ACTIVITY | Retype the entire listing, keeping every word as it is.

======== DATA ========

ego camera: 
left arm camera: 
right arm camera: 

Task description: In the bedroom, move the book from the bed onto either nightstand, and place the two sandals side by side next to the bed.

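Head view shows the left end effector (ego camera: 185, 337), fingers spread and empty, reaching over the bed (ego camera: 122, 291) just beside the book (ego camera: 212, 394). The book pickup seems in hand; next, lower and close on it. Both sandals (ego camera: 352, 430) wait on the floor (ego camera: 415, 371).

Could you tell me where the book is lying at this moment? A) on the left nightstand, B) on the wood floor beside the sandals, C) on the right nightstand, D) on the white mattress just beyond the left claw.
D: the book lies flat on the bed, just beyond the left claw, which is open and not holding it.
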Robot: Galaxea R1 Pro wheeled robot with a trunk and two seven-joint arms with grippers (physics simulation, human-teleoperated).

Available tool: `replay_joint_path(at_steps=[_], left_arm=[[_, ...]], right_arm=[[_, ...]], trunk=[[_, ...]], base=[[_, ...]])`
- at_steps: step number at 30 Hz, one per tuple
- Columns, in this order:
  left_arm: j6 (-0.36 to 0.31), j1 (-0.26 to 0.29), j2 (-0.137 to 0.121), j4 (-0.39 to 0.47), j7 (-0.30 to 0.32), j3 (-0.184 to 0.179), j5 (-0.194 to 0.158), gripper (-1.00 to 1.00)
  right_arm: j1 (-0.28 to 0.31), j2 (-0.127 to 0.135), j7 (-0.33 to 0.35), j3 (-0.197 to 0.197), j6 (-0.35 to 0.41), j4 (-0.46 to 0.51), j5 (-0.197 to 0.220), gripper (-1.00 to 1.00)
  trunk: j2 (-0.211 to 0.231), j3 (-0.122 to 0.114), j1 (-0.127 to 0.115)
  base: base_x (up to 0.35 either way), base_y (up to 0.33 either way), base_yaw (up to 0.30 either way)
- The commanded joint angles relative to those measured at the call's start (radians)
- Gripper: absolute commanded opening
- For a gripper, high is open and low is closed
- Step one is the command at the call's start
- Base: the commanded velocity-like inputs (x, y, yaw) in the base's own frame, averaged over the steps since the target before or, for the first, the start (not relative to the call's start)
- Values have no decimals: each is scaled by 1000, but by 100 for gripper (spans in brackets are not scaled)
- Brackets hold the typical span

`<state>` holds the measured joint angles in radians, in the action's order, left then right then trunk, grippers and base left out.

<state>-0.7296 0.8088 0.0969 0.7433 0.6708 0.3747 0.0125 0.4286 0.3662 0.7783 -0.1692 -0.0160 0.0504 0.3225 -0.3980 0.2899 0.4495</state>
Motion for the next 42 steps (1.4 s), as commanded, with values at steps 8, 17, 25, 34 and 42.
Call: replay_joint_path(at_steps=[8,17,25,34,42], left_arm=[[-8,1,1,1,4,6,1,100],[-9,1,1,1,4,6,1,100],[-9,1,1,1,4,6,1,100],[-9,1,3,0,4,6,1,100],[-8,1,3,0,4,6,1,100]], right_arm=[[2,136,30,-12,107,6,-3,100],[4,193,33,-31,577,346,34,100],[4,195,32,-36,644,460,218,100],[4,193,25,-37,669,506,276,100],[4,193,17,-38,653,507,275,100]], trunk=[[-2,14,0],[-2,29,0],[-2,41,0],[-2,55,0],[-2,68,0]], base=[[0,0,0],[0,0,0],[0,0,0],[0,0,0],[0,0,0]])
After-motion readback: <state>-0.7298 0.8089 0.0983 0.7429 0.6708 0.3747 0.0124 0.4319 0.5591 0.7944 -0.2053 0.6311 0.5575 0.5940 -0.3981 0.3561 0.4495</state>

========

THE ANSWER |
ego camera: 
left arm camera: 
right arm camera: 

Task description: In the bedroom, move the book from the bed onto either nightstand, and place the two sandals side by side next to the bed.

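Head view shows the left end effector (ego camera: 185, 337), fingers spread and empty, reaching over the bed (ego camera: 122, 291) just beside the book (ego camera: 212, 394). The book pickup seems in hand; next, lower and close on it. Both sandals (ego camera: 352, 430) wait on the floor (ego camera: 415, 371).

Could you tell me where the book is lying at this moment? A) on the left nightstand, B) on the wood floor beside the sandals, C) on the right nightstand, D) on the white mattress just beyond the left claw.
D: the book lies flat on the bed, just beyond the left claw, which is open and not holding it.
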Robot: Galaxea R1 Pro wheeled robot with a trunk and two seven-joint arms with grippers (physics simulation, human-teleoperated).

Available tool: `replay_joint_path(at_steps=[_], left_arm=[[_, ...]], right_arm=[[_, ...]], trunk=[[_, ...]], base=[[_, ...]])`
- at_steps: step number at 30 Hz, one per tuple
- Columns, in this order:
  left_arm: j6 (-0.36 to 0.31), j1 (-0.26 to 0.29), j2 (-0.137 to 0.121), j4 (-0.39 to 0.47), j7 (-0.30 to 0.32), j3 (-0.184 to 0.179), j5 (-0.194 to 0.158), gripper (-1.00 to 1.00)
  right_arm: j1 (-0.28 to 0.31), j2 (-0.127 to 0.135), j7 (-0.33 to 0.35), j3 (-0.197 to 0.197), j6 (-0.35 to 0.41), j4 (-0.46 to 0.51), j5 (-0.197 to 0.220), gripper (-1.00 to 1.00)
  trunk: j2 (-0.211 to 0.231), j3 (-0.122 to 0.114), j1 (-0.127 to 0.115)
  base: base_x (up to 0.35 either way), base_y (up to 0.33 either way), base_yaw (up to 0.30 either way)
- The commanded joint angles relative to those measured at the call's start (radians)
- Gripper: absolute commanded opening
- For a gripper, high is open and low is closed
- Step one is the command at the call's start
- Base: the commanded velocity-like inputs (x, y, yaw) in the base's own frame, averaged over the steps since the target before or, for the first, the start (not relative to the call's start)
- Values have no decimals: each is scaled by 1000, but by 100 for gripper (spans in brackets are not scaled)
- Brackets hold the typical span

`<state>` holds the measured joint angles in radians, in the action's order, left then right then trunk, grippers and base left out.

<state>-0.7296 0.8088 0.0969 0.7433 0.6708 0.3747 0.0125 0.4286 0.3662 0.7783 -0.1692 -0.0160 0.0504 0.3225 -0.3980 0.2899 0.4495</state>
Motion for the next 42 steps (1.4 s), as commanded, with values at steps 8, 17, 25, 34 and 42.
Call: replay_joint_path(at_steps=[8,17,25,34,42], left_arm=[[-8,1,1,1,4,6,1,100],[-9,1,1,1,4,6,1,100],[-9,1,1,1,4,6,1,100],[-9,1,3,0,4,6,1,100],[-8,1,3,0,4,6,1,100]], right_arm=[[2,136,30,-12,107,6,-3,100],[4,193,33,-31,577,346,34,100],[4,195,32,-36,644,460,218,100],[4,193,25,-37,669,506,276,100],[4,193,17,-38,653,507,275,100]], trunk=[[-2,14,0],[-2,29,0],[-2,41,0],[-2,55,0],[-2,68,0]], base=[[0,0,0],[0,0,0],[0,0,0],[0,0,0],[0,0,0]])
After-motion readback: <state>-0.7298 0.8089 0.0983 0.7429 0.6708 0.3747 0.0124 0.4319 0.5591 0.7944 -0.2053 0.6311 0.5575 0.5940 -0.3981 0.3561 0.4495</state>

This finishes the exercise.